For this week’s family game night suggestion, I’m once again turning the blog over to my husband, our resident game designer and expert.

family game night king of tokyo

Family Game Night #32: King of Tokyo

What kid wouldn’t love to rampage around as King Kong or Godzilla? King of Tokyo allows you to do just that, refreshing Yahtzee-style dice rolling in an exciting new way. The game works for children as young as five as well as with adult gamers.

How to Play King of Tokyo

Players chose a giant monster, alien, or robot to compete in a king-of-the-hill type contest. It doesn’t matter which character you choose, as they are all the same as far as gameplay goes; however, some expansions do add special powers to the monsters.

On a turn, the active player rolls six custom dice. Each die features: 1, 2, 3 (points), heart (healing), lightning bolt (energy, used as money), and claw (attack). As in Yahtzee, players roll the dice up to three times, with players rerolling only the dice they did not want to keep.

After the last roll, all rolls are locked in. The player may then take a number of actions based on the dice results.
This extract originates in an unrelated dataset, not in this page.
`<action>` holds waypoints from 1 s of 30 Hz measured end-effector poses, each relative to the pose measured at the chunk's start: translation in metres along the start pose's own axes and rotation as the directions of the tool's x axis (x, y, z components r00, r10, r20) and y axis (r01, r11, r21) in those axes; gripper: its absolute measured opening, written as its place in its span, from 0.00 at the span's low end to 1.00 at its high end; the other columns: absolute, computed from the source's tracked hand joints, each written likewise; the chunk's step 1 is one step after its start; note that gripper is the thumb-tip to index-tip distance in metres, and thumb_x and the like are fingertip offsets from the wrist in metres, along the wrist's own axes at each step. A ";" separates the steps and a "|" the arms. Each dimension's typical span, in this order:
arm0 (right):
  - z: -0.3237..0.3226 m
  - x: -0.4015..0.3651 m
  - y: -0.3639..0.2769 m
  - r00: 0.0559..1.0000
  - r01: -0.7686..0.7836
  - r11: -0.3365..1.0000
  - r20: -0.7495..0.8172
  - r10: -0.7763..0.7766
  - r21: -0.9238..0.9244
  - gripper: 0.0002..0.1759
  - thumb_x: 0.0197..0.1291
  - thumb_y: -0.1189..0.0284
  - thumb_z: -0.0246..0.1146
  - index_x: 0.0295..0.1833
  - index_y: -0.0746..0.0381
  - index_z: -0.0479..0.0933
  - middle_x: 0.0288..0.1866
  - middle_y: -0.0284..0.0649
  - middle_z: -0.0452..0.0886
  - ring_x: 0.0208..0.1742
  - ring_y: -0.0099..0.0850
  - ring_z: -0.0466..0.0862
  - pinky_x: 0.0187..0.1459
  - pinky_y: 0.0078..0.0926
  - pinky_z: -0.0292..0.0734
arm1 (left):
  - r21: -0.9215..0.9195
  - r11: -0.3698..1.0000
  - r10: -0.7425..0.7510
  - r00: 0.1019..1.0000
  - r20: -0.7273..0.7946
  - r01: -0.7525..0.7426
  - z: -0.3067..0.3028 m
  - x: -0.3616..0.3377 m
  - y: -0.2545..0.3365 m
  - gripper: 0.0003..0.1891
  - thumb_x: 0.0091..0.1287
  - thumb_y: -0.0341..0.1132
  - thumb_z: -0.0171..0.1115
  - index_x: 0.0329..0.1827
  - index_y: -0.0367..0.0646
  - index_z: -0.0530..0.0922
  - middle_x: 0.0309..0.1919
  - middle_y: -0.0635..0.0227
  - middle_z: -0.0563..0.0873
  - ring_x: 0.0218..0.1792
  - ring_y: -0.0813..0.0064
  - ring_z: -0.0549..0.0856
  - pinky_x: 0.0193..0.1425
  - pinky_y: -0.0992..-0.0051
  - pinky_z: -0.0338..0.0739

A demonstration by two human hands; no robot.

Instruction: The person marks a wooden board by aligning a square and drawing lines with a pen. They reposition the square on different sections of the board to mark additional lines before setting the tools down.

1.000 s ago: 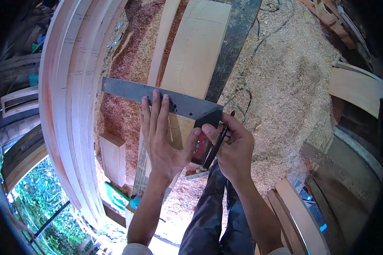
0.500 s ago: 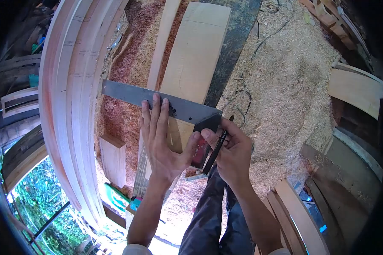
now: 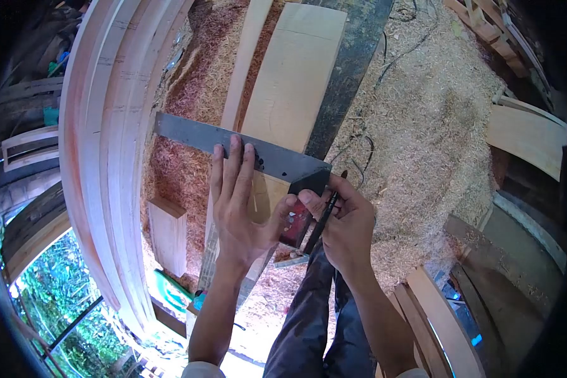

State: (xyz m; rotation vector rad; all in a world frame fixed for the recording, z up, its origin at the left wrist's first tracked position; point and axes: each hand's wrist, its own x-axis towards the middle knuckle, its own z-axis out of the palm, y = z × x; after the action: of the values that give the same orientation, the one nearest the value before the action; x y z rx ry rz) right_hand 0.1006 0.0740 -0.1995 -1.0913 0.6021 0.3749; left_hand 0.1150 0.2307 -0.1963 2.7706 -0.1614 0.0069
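Note:
A wide metal blade [image 3: 195, 134] of a square lies across a pale wooden board [image 3: 296, 75]. Its dark and red handle [image 3: 296, 223] hangs along the board's near right edge. My left hand [image 3: 238, 217] is spread, fingertips on the blade and thumb near the handle. My right hand [image 3: 343, 223] pinches a black pen-like marker [image 3: 321, 222], with the thumb at the corner where blade and handle meet. Faint lines show on the board beyond the blade.
Long curved planks [image 3: 116, 126] stand at the left. A small wood block [image 3: 168, 236] lies in the sawdust [image 3: 428, 126]. Dark cable [image 3: 368, 151] runs on the right. Curved pieces [image 3: 447, 315] lean at the lower right; my legs [image 3: 305, 315] are below.
The view has shifted slightly. My left thumb sits a little farther from the board's edge, showing more of the red handle. The square and marker keep about the same place.

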 end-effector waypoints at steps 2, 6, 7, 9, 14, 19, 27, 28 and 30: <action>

Rolls of matching numbers give you 1, 2, or 3 points. Hearts allow you to heal. Lightning bolts let you collect energy cubes and buy upgrade cards with special abilities. Claws let you attack the other players: if you are not in Tokyo, you attack the player in Tokyo; if you’re in Tokyo, you cause damage to all the other players.
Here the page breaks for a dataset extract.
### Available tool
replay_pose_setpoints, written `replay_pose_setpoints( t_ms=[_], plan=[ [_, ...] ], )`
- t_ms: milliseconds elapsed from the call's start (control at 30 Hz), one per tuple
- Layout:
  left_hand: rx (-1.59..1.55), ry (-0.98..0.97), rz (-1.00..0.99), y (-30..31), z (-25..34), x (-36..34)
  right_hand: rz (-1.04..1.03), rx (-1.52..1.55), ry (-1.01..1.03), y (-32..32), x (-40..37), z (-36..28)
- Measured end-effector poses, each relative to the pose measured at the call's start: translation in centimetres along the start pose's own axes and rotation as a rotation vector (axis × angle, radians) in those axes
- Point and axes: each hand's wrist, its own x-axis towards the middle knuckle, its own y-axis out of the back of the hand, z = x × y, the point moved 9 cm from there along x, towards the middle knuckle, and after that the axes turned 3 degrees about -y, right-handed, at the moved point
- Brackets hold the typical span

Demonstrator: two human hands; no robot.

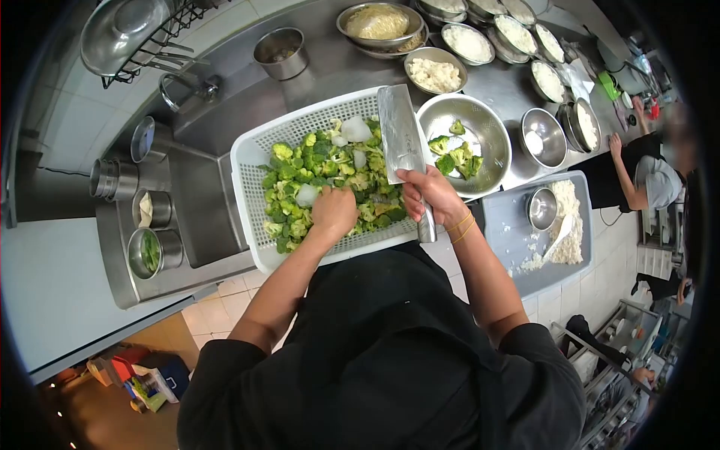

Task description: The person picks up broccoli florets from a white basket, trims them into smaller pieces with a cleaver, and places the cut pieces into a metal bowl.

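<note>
My left hand (pixel 334 213) reaches into a white perforated basket (pixel 247 202) of cut broccoli (pixel 300 217). Its fingers are curled down among the florets, and the fingertips are hidden, so what they grip does not show. Lumps of ice (pixel 355 129) lie among the broccoli. In my right hand (pixel 433 196) is a cleaver (pixel 403 135), its broad blade upright over the basket's right side and its handle pointing towards me. To the right of the blade, a steel bowl (pixel 495 142) holds several broccoli florets (pixel 459 161).
A sink (pixel 196 202) lies left of the basket, with steel pots (pixel 169 247) along its edge. Bowls of white food (pixel 467 43) crowd the back right counter. At right is a grey tray (pixel 499 225) of rice-like grains (pixel 568 217); beyond it stands another person (pixel 637 176).
</note>
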Motion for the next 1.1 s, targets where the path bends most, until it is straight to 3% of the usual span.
replay_pose_setpoints(
  t_ms=[67,267,367,500,533,600,667,733,767,800,867,933,1000,1067,1100],
  plan=[
    [0.002,-0.096,0.134,0.0,0.0,0.1,0.044,-0.053,-0.025,0.1,-0.8,0.4],
    [-0.332,-0.078,0.069,0.0,-3.1,-0.4,0.062,-0.338,0.069,-1.0,-3.0,-0.3],
    [-0.249,-0.151,0.225,2.4,-2.0,-1.5,0.097,-0.451,0.102,-1.4,-3.7,-0.7],
    [-0.057,-0.313,0.265,1.1,1.1,-2.0,0.172,-0.568,0.106,-2.1,-3.7,-0.8],
    [-0.057,-0.315,0.271,1.4,1.3,-2.3,0.189,-0.582,0.111,-2.2,-3.8,-0.9],
    [-0.187,-0.134,0.240,1.9,-0.2,-2.4,0.188,-0.603,0.127,-2.3,-4.0,-1.2],
    [-0.192,-0.122,0.338,3.2,-2.0,-2.8,0.183,-0.633,0.143,-2.5,-4.2,-1.3],
    [-0.981,0.123,0.091,2.4,-5.5,-2.7,0.162,-0.600,0.139,-2.5,-4.1,-1.4],
    [-1.286,0.118,0.110,1.9,-6.5,-2.6,0.100,-0.467,0.116,-2.6,-3.7,-0.9],
    [-1.283,0.117,0.115,2.5,-7.3,-3.0,0.036,-0.337,0.095,-2.8,-3.1,-0.5],
    [-1.819,-0.056,0.076,4.1,-7.1,-3.4,0.016,-0.248,0.071,-2.6,-1.1,0.0],
    [-1.815,-0.098,0.111,5.8,-6.6,-3.8,-0.004,-0.165,0.042,-2.3,1.1,0.7],
    [-2.028,-0.150,0.112,8.2,-4.6,-4.8,0.005,0.092,-0.094,-2.2,2.8,1.8],
    [-2.090,-0.228,0.104,9.0,-4.0,-5.2,-0.046,0.104,-0.093,-2.8,2.4,1.9],
    [-2.124,-0.227,0.119,9.2,-3.8,-5.3,-0.024,-0.048,-0.032,-3.2,1.7,1.1]
  ],
)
The player in Tokyo who is attacked may choose to stay in Tokyo and possibly earn extra points, or leave Tokyo and work on healing up (healing is not allowed inside Tokyo).

The real fun of this game, besides destroying your fellow monsters, is figuring out just how big of a risk to take. Will you survive until your next turn? Will you be able to focus on points instead of attacking?

Winning King of Tokyo

The goal is to be the last monster standing (everyone starts with 10 life points), or be the first to reach 20 points.

As with many dice games, luck is a big factor—but this doesn’t usually feel terribly unfair. There are ways to mitigate the luck of the dice.

One of the only possible downsides for some is that players may be eliminated from the game. This can happen with 15-20 minutes of the game remaining. Because of this negative, modern games generally steer clear of this approach to game design.

However, the game is usually quick enough that getting eliminated is not a big deal. In most games, players will be out of the action less than five minutes while the game concludes.
king of tokyo characters

Variations to King of Tokyo

Iello, the game’s publisher, recently released an updated version of the game, containing the coveted Space Penguin. In addition, there are also many promos and mini-expansions plus a stand-alone sequel called King of New York. If you don’t mind a little friendly mayhem and destruction, King of Tokyo might just be your family’s new go-to board game.

Summary of King of Tokyo

Number of Players: 2-6

Recommended Ages: 8+ (we’ve played with younger)

Reading Required: Yes

King of Tokyo can be played in less than an hour and usually in less than 45 minutes. It’s always a popular choice at camps and family reunions. The components are well-constructed and fun to use, and kids really dig the theme.

The only problem with King of Tokyo is that your kids will want to play it all the time!